Una lunga linea di frazione separa il reale dalla sua immaginifica rappresentazione ma quando denominatore e numeratore sono uguali si semplificano e rimane solo Antonio Rezza.
Uno spettacolo che non è uno spettacolo perché è una rutilante performance visiva, uditiva, fisica ma soprattutto violenta semplificazione sbattuta in faccia ad un pubblico succube che istericamente ride delle ludiche invenzioni d'immagini-parole senza capire di esserne la vittima demente del dissacrante spettacolo, perché è uno spettacolo, che il duo Mastrella e Rezza mette in scena: pubblico in sala, immagine riflessa del pubblico sul palco, tutto si semplifica e rimane solo la desolazione della manipolazione.

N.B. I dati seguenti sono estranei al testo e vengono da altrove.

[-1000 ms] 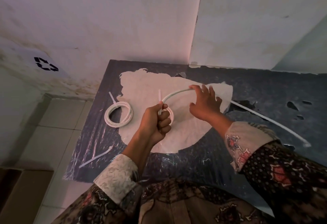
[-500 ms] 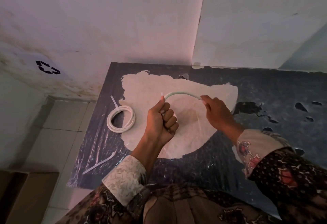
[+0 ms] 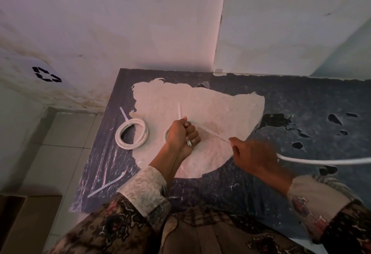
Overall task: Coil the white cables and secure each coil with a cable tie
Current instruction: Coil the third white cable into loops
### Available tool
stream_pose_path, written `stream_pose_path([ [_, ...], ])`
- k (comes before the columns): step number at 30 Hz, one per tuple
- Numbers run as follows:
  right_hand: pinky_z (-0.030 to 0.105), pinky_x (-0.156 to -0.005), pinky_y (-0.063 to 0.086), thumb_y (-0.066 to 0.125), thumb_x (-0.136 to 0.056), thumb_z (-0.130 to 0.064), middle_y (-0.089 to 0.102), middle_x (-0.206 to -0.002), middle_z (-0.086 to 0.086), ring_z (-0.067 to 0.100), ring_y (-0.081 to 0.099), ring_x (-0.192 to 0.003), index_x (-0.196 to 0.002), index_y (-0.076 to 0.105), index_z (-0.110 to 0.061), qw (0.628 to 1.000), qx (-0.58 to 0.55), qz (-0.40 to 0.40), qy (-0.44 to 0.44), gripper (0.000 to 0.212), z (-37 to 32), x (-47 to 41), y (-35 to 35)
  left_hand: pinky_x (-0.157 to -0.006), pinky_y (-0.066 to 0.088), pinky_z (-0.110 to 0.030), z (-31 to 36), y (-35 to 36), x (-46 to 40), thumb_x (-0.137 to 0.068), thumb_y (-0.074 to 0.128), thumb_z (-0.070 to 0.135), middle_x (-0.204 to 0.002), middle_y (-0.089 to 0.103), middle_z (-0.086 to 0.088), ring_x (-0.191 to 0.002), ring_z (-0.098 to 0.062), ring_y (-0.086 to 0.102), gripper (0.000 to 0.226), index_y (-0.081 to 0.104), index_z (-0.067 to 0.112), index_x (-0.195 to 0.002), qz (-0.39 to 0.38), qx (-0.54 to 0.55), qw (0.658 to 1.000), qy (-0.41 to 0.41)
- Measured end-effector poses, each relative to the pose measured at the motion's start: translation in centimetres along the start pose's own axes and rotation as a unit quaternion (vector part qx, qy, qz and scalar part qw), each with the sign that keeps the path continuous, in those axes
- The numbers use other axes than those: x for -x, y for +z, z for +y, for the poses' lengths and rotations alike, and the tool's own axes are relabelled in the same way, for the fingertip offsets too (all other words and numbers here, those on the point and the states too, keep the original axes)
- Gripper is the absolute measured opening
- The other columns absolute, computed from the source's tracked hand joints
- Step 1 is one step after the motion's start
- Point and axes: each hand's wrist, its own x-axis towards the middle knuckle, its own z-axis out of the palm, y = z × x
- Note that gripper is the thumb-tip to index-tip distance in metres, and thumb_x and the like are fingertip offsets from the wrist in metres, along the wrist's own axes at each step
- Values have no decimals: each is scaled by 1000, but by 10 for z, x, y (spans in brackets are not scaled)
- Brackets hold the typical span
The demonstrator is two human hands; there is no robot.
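left hand [image 3: 181, 133] fisted near the middle of the worktop [image 3: 301, 97], grip closed on a small coil [image 3: 167, 133] of white cable, one cut end poking out under the knuckles, a thin white strip [image 3: 179, 111], probably a tie, standing up out of the fist. from the fist, cable [image 3: 210, 134] running taut and straight toward the right front, long axis slanting down to the right hand [image 3: 253, 157]. right grip pinched shut on that run, blurred, so exact finger placement cannot be told. beyond it, the loose tail [image 3: 321, 161] sweeping off toward the right edge and out of view. so the unwound length lies wholly to the right of the coil, right hand nearer to it by far; likely next: swing that length back round toward the left fist to lay another loop, left holding the coil steady. finished coil [image 3: 132, 134] lying flat by the left edge, tied, tie tail pointing to the back. spare tie [image 3: 106, 185] near the front left corner, well apart from both hands. task judged partway: one coil done, second in hand.
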Motion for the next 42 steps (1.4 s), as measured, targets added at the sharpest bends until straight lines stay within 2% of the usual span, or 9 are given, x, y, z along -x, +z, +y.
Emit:
stream_pose_path([
  [6, 34, -62, 45, 38, -101, -31, 73, -97, 6, 29, 71, -81, -132, 48, -16, 972, 148, -147, -111, 36, -45, 11, -44, -41, 27, -20, 1, 19, -1, -108, 35, 33, -44, 29, 2, -37, -10, 25, 52, 33, 17, -59, 79, -94, 991, 58],
  [9, 43, -72, 59, 50, -96, -27, 72, -96, 10, 32, 71, -81, -126, 49, -14, 956, 171, -201, -126, 33, -61, 6, -64, -43, 29, -22, 7, 23, 2, -109, 32, 31, -44, 29, 2, -37, -10, 26, 51, 33, 16, -60, 63, -177, 979, 73],
  [14, 39, -73, 48, 58, -96, -13, 68, -107, 11, 29, 68, -93, -121, 51, -10, 902, 263, -227, -255, 26, -66, -12, -128, -39, 26, -24, 33, -2, 3, -110, 29, 27, -47, 21, 3, -37, -11, 19, 45, 30, 20, -65, 19, -179, 981, 74],
  [19, 39, -70, 54, 63, -95, -11, 69, -103, 10, 28, 71, -90, -120, 56, -9, 859, 362, -238, -272, 25, -64, -11, -187, -38, 25, -24, 52, -9, 16, -110, 28, 27, -50, 22, 3, -37, -10, 20, 45, 35, 17, -67, -64, -132, 988, 41],
  [23, 42, -69, 56, 64, -91, -4, 71, -93, 12, 39, 72, -93, -85, 50, -10, 828, 368, -204, -370, 17, -85, -6, -217, -38, 23, -23, 45, 14, 22, -110, 29, 30, -52, 25, 4, -38, -8, 21, 44, 37, 16, -68, -83, -157, 984, -5],
  [27, 44, -66, 59, 70, -86, -17, 47, -66, 8, 36, 72, -81, -76, 46, -11, 802, 328, -199, -458, 26, -108, -15, -216, -35, 22, -22, 32, 27, 22, -108, 32, 28, -50, 25, 4, -38, -8, 20, 43, 34, 19, -66, -53, -225, 973, -15],
  [35, 35, -67, 58, 52, -90, -63, 71, -86, 0, 26, 73, -80, -98, 69, -19, 848, 258, -68, -459, 48, -112, -48, -195, -58, 33, -29, 39, 20, 31, -99, 47, 19, -69, 43, -8, -63, -17, 36, 20, 53, 8, -84, -63, -272, 960, 28],
  [39, 33, -68, 56, 60, -84, -67, 66, -77, -8, 15, 65, -72, -88, 67, -27, 888, 154, -150, -405, 42, -119, -57, -188, -55, 49, -22, 43, 10, 32, -104, 41, 4, -58, 60, -1, -53, -9, 57, 32, 57, 9, -77, -148, -353, 924, -16],
  [42, 33, -68, 53, 69, -86, -48, 57, -73, -14, 8, 55, -70, -82, 59, -30, 900, 92, -275, -326, 21, -127, -63, -183, -73, 53, -25, 38, -6, 25, -93, 57, 0, -71, 64, -4, -71, -13, 63, 23, 68, 14, -78, -167, -429, 888, -8],
])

Il pubblico, inteso come massa disponibile d'individui, è l'oggetto degli schiaffi crudi di verità teatrali di Rezza che si diverte ad esplorare il concetto di manipolazione della realtà. Come pubblico siamo soggetti continuamente a mistificazioni: dalla televisione, nei rapporti interpersonali (genitori, amori), dalla Religione, dove tutto è forma per allontanare la mente dalla semplice verità perché la forma è sostanza ma se togli la forma rimane la demenza.
De-menti partecipiamo ridendo, stupendoci, imbarazzandoci come telecomandati alle suggestioni che vengono dal palcoscenico dove Rezza da la voce a tutto, ai personaggi in scena incarnati da lui e dal bravissimo Ivan Bellavista, fino a divenire riflessi delle sue mani nello splendido teatrino delle marionette a conclusione di spettacolo in cui la semplificazione uomo su uomo da il suo risultato finale.
Descrivere quello che accade in scena non è cosa perché occorre essere presenti, assistere o meglio subire in prima persona la gestualità, le azioni, le voci di Rezza che danza scomposto tra le sculture di carni mobili di Mastrella elementi essenziali e creatrici di una ricchissima esperienza che deve essere vissuta.